_TASK ITEM_
Report every line in the listing below where the string "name" shows up.
-- Opening Marker --
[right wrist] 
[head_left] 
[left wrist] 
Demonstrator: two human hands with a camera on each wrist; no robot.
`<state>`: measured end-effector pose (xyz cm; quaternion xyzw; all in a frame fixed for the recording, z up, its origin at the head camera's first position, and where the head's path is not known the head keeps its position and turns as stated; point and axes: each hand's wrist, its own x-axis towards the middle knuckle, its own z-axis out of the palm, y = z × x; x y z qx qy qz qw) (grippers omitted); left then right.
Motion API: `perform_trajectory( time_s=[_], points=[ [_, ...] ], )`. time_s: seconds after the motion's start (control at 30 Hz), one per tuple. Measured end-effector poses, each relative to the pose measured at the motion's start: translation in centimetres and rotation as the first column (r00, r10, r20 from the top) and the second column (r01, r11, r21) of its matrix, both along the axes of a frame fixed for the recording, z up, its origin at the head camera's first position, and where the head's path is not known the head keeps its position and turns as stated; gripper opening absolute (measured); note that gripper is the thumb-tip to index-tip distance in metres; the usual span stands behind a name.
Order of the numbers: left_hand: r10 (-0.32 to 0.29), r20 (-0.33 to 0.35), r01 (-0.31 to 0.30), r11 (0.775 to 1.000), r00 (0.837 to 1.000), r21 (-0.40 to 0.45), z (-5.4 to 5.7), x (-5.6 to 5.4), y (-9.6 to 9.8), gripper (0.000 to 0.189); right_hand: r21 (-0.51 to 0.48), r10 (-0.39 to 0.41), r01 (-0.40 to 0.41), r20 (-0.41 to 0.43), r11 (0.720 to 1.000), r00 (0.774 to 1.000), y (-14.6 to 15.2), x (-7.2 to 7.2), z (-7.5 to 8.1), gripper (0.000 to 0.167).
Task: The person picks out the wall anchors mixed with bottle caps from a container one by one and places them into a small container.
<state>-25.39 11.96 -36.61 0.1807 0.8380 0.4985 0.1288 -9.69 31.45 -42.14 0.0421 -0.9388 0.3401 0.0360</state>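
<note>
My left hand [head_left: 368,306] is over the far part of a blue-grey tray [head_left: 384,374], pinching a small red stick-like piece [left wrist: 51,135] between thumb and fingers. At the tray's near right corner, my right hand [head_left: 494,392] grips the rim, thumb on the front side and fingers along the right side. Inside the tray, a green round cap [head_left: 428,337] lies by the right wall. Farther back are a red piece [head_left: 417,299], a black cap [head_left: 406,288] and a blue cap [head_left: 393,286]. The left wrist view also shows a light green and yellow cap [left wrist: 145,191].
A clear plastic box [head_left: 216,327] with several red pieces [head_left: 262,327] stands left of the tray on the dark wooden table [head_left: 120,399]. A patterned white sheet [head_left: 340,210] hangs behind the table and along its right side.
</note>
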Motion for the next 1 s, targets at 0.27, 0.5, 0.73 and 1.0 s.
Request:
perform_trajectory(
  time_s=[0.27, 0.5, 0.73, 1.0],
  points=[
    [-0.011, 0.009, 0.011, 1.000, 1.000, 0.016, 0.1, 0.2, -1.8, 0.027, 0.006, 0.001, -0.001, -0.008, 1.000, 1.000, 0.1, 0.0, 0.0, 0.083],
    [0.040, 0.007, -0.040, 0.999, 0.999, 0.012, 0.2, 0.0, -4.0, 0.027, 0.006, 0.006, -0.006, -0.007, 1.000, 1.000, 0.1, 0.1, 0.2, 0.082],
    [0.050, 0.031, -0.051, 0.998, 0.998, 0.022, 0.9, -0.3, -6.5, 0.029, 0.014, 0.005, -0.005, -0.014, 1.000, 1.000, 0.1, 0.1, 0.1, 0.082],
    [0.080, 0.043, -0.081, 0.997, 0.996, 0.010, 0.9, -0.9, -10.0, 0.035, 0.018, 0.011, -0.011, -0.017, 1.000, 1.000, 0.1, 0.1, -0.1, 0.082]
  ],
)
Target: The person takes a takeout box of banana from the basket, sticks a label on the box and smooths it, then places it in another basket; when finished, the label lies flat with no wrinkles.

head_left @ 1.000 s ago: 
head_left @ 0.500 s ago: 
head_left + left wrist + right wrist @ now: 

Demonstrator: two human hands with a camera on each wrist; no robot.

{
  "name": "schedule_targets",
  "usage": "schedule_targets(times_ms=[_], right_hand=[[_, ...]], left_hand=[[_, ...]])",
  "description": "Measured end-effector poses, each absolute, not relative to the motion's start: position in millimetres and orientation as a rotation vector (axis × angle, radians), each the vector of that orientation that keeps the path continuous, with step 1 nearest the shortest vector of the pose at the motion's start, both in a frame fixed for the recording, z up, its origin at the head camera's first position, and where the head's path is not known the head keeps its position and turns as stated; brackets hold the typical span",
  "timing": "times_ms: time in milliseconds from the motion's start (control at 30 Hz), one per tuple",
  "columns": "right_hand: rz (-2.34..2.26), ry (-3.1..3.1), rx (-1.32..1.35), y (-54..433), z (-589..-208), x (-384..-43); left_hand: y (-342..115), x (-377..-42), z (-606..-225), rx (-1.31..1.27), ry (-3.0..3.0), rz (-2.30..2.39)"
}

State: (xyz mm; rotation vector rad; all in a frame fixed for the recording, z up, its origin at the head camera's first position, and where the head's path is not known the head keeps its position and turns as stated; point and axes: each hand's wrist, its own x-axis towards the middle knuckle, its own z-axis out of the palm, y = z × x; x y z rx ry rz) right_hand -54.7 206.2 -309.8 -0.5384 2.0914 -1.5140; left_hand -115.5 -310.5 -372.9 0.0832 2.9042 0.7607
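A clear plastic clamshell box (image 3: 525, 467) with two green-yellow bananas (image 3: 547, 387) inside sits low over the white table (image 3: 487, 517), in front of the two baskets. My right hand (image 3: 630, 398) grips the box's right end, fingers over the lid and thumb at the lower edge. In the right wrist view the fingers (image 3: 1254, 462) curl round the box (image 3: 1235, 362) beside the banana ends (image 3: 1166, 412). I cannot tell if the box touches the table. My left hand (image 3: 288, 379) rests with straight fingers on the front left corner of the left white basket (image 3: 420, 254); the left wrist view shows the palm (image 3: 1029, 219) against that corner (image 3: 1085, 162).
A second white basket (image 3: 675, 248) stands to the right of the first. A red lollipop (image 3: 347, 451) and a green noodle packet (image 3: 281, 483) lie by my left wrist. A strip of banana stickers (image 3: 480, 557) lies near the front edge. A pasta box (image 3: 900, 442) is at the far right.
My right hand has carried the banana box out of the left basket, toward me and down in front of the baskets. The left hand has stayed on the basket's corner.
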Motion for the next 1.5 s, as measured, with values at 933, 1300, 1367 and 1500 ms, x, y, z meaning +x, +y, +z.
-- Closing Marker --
_WRITTEN SOLUTION_
Motion API: `perform_trajectory( time_s=[_], points=[ [_, ...] ], )`. time_s: seconds after the motion's start (control at 30 Hz), one per tuple. Measured end-effector poses, each relative to the pose measured at the motion's start: translation in centimetres and rotation as the first column (r00, r10, r20 from the top) and the second column (r01, r11, r21) of its matrix, both along the axes of a frame fixed for the recording, z up, its origin at the head camera's first position, and where the head's path is not known the head keeps its position and turns as stated; gripper opening absolute (measured); note that gripper is the thumb-tip to index-tip distance in metres; the usual span stands behind a name.
  "name": "schedule_targets",

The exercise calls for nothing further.